Swedish diplomat (1910–1987)

Louis Carl De Geer af Finspång (24 January 1910 – 22 March 1987) was a Swedish diplomat. De Geer had a long diplomatic career, beginning in 1934 as an attaché at the Ministry for Foreign Affairs with early postings in the Baltic states, Oslo, London, and Montreal. He advanced through various roles, serving as second and first secretary in multiple European legations before becoming a director at the Foreign Ministry in 1952. His career then shifted towards consular positions, with appointments in New York City, Houston, and Antwerp, where he also chaired the Merchant Fleet Welfare Commission for Belgium. In 1962, he was appointed ambassador to Jakarta, Manila, and Kuala Lumpur, followed by an ambassadorship in Santiago in 1966. His final posting was as consul general in Istanbul from 1972 to 1975.

==Early life==
De Geer was born on 24 January 1910 at the Lilla Strö estate in Norra Strö Parish, Kristianstad Municipality, Sweden. He was the son of Baron Arvid De Geer and his wife Brita (née von Dardel) and belonged to the baronial family De Geer af Finspång.
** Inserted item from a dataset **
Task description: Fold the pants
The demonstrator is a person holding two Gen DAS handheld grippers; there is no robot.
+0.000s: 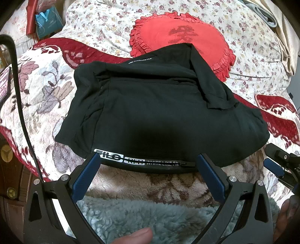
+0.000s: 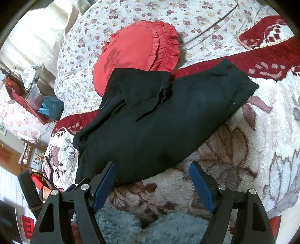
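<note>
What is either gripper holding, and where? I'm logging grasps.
Nothing is held. The left gripper and the right gripper are both open at the near edge of the pants, gripping no cloth.

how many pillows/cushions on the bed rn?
1 for sure: the red cushion, lying behind the black pants, which overlap its near edge. The floral bulk under it may be a pillow or duvet; can't tell.

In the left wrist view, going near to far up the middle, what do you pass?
Thumb tip → grey fleece → left gripper, open → black pants → red heart cushion → floral quilt.
</note>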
He was the brother of diplomat Carl De Geer and Yvonne De Geer, who was married to Colonel and courtier Bengt Colliander. His grandfather, Louis De Geer (1854–1935), served as Sweden’s Prime Minister from 1920 to 1921, while his great-grandfather, Louis De Geer (1818–1896), was Sweden’s first Prime Minister (1876–1880). His great-great-grandfather was Chamberlain Gerhard De Geer. He was also a cousin of the artist Willem De Geer and the uncle of businessman Gerard De Geer.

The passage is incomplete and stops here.